Take the material below from its first line through the line containing "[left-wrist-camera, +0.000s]" and, please, write those lines again exactly.

+++ Source data

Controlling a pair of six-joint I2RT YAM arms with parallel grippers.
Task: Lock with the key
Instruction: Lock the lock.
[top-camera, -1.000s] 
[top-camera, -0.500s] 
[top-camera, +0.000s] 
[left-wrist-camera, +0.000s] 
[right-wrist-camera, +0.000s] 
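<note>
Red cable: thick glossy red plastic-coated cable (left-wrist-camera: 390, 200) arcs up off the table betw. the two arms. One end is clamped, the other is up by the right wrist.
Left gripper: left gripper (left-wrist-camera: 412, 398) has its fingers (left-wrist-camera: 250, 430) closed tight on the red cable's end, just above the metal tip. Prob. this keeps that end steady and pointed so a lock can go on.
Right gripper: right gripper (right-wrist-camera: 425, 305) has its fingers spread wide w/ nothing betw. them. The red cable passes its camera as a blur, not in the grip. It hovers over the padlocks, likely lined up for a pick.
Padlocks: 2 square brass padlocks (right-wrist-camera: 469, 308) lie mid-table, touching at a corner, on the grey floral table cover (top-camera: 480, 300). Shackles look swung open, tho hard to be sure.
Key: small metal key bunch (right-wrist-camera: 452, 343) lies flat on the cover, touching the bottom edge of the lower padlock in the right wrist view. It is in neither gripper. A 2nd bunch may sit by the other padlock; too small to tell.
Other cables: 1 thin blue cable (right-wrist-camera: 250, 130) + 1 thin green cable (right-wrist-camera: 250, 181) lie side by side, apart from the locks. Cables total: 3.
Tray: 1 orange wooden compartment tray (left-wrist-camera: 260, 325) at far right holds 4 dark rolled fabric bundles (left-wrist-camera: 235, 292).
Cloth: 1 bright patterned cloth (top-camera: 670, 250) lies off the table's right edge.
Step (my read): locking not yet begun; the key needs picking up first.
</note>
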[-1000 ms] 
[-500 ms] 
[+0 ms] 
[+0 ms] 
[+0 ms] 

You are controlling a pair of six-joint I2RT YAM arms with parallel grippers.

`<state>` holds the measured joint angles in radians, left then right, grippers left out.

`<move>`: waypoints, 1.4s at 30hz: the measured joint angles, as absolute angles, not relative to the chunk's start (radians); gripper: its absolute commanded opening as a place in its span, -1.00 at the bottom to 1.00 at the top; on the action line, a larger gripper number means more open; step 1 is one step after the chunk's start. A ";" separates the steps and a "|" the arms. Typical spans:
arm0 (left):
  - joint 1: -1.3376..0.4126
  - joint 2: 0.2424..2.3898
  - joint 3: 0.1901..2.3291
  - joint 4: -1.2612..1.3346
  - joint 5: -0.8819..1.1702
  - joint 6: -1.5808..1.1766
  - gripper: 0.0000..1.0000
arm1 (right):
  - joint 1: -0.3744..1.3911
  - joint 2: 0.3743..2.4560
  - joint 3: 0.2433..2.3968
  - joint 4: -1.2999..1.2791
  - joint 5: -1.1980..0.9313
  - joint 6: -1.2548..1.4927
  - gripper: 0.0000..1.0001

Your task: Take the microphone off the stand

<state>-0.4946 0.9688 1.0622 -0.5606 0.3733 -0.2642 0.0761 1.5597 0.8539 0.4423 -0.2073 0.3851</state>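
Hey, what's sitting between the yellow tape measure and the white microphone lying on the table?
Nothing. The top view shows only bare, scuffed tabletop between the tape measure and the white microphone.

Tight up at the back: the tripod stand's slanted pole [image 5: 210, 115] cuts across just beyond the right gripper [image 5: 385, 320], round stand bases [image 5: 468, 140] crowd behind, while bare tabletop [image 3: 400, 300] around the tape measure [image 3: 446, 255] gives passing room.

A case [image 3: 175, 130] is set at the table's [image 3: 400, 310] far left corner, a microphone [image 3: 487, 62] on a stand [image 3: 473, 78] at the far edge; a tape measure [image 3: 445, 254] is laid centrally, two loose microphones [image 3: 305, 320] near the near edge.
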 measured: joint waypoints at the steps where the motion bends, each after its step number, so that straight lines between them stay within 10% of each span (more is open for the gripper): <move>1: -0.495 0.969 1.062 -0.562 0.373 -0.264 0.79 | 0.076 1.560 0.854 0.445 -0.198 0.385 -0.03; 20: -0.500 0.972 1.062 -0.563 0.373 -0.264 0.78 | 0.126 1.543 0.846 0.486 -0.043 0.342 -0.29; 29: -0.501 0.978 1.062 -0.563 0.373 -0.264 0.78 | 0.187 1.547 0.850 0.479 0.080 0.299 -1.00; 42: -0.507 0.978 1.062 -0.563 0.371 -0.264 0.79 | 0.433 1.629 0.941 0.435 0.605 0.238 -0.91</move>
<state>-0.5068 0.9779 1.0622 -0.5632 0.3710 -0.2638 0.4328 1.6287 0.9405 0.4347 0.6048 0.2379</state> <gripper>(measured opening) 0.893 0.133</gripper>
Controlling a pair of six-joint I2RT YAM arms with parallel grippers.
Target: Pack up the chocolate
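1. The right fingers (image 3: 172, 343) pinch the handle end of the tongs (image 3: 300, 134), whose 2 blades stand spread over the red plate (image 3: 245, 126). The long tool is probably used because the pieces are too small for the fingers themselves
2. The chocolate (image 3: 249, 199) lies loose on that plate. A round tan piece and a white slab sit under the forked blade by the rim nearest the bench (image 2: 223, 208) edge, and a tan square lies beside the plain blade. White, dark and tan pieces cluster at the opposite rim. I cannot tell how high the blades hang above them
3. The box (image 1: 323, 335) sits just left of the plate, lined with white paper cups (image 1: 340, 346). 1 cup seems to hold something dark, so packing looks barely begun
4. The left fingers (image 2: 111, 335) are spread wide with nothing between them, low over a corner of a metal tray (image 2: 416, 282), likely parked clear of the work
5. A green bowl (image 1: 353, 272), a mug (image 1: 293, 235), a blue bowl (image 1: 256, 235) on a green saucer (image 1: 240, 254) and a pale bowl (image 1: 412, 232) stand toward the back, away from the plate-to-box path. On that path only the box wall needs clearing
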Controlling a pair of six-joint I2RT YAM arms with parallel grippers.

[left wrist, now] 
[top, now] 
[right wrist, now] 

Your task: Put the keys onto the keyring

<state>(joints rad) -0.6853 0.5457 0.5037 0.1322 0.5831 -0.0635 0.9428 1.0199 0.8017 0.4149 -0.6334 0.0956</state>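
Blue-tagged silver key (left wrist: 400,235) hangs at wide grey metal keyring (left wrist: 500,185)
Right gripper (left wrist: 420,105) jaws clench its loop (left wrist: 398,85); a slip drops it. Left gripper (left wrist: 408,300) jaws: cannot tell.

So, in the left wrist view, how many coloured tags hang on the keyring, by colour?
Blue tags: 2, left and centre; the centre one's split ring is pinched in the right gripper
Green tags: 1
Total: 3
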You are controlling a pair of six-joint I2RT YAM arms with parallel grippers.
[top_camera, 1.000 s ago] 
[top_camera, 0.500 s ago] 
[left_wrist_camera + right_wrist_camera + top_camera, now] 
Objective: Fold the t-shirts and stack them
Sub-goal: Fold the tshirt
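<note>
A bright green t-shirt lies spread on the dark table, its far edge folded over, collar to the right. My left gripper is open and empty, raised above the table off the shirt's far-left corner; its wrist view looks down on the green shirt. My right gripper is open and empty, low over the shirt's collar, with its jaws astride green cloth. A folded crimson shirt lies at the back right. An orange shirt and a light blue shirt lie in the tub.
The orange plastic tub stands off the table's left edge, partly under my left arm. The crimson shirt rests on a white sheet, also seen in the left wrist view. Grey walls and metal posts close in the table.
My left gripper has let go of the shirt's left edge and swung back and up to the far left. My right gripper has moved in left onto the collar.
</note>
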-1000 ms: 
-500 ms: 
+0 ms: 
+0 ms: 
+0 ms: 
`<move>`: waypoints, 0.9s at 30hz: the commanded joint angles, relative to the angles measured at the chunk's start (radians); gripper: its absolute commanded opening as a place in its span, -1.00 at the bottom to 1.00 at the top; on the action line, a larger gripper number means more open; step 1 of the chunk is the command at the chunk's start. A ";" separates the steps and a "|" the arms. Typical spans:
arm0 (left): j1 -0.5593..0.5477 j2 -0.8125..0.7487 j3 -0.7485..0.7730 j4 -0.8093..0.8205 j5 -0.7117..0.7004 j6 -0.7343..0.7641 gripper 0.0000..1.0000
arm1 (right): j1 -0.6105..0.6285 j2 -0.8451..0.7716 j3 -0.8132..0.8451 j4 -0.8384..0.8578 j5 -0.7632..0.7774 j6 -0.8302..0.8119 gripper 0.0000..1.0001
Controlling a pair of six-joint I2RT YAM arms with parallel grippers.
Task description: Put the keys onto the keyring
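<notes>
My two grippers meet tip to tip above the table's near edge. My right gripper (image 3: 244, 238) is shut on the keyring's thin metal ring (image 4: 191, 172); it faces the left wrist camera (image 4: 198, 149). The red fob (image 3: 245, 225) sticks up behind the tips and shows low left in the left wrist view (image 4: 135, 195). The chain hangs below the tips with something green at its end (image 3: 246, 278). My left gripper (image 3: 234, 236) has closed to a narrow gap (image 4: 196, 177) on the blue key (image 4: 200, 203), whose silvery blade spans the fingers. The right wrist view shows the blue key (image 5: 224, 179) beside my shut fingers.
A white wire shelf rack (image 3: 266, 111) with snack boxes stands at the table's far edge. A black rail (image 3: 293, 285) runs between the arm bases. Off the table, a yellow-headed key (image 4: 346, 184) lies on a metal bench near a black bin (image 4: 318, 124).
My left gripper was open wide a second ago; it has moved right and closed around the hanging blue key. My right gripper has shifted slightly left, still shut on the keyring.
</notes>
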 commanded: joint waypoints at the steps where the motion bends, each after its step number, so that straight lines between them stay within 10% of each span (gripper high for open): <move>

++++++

**Expected output**
Controlling a pair of six-joint I2RT YAM arms with parallel grippers.
Task: Lock with the key
Instruction: Lock the lock.
[top-camera, -1.000s] 
[top-camera, -0.500s] 
[top-camera, +0.000s] 
[left-wrist-camera, +0.000s] 

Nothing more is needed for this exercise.